**Exercise goal**
Look through the data below for the line with "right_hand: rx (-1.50", and transcribe it exactly together with each line after it up to and including the line with "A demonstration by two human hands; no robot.". Give nothing else.

**Recorded information**

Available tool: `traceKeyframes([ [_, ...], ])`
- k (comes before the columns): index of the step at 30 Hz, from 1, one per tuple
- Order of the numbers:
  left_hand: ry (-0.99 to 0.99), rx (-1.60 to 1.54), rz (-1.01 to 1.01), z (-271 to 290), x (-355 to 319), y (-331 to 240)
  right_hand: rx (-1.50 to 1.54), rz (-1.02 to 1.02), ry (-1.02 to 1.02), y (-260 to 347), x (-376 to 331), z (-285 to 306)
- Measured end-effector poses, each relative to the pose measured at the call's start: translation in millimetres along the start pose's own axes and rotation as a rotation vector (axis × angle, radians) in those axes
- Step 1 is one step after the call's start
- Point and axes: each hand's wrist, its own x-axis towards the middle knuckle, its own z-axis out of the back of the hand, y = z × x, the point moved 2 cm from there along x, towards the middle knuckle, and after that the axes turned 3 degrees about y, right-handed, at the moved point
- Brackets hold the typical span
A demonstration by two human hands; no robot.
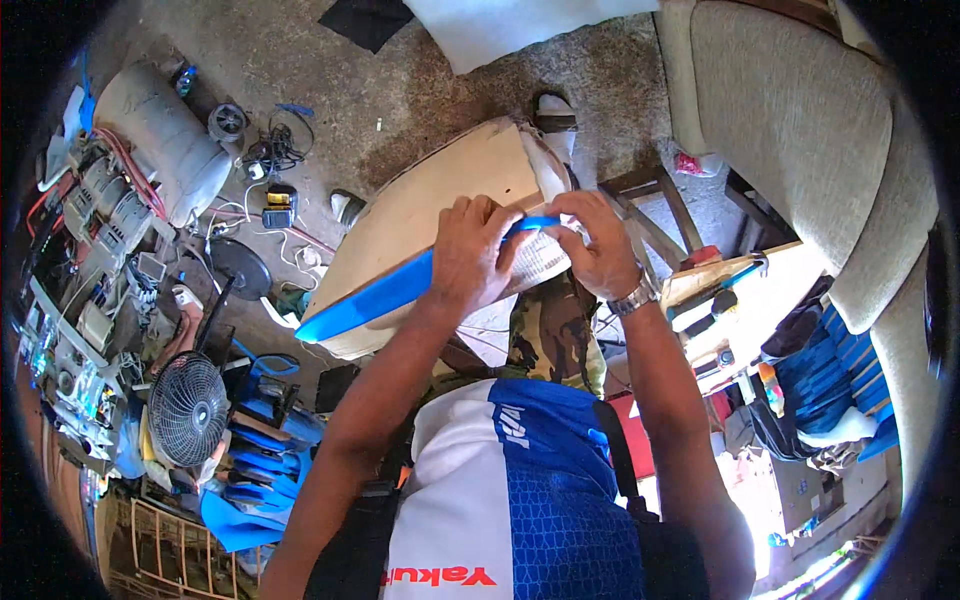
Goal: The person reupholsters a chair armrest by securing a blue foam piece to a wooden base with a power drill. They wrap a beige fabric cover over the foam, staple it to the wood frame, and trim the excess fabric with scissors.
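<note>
A large tan board point(420, 205) with a curved outline lies across my lap, with pale padding showing along its right end. Along its near edge runs a smooth blue strip of material point(375, 297), wide at the left and narrow between my hands. My left hand point(472, 245) is closed on the strip, its fingers bent over the board's edge. Close by on the right, my right hand point(600, 245) pinches the strip's other end between thumb and fingers. Below the strip, light printed sheeting point(543, 258) hangs beneath the board.
A grey sofa point(800, 110) curves along the right side. A wooden stool frame point(655, 215) stands before it, beside a bright worktable point(760, 290). To the left are a black fan point(188, 408), a grey cylindrical tank point(165, 140), a yellow-black battery tool point(279, 207) and loose cables.
</note>
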Motion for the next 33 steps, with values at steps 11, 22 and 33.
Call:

**Answer space**
  right_hand: rx (-1.50 to 1.54), rz (-1.02 to 1.02), ry (-1.02 to 1.02), y (-260 to 347), x (-376 to 331), z (-285 to 306)
- Measured end-effector poses, each relative to the pose measured at the call's start: translation in millimetres along the start pose's own axes and rotation as a rotation vector (axis × angle, radians) in those axes
- Step 1 is one step after the call's start
- Point and axes: each hand's wrist, its own x-axis towards the middle knuckle, its own z-axis out of the back of the hand, y = z × x, the point moved 2 cm from there along x, towards the middle knuckle, and after that the axes turned 3 degrees about y, right-handed, at the moved point
- Brackets hold the typical span
A demonstration by two human hands; no robot.

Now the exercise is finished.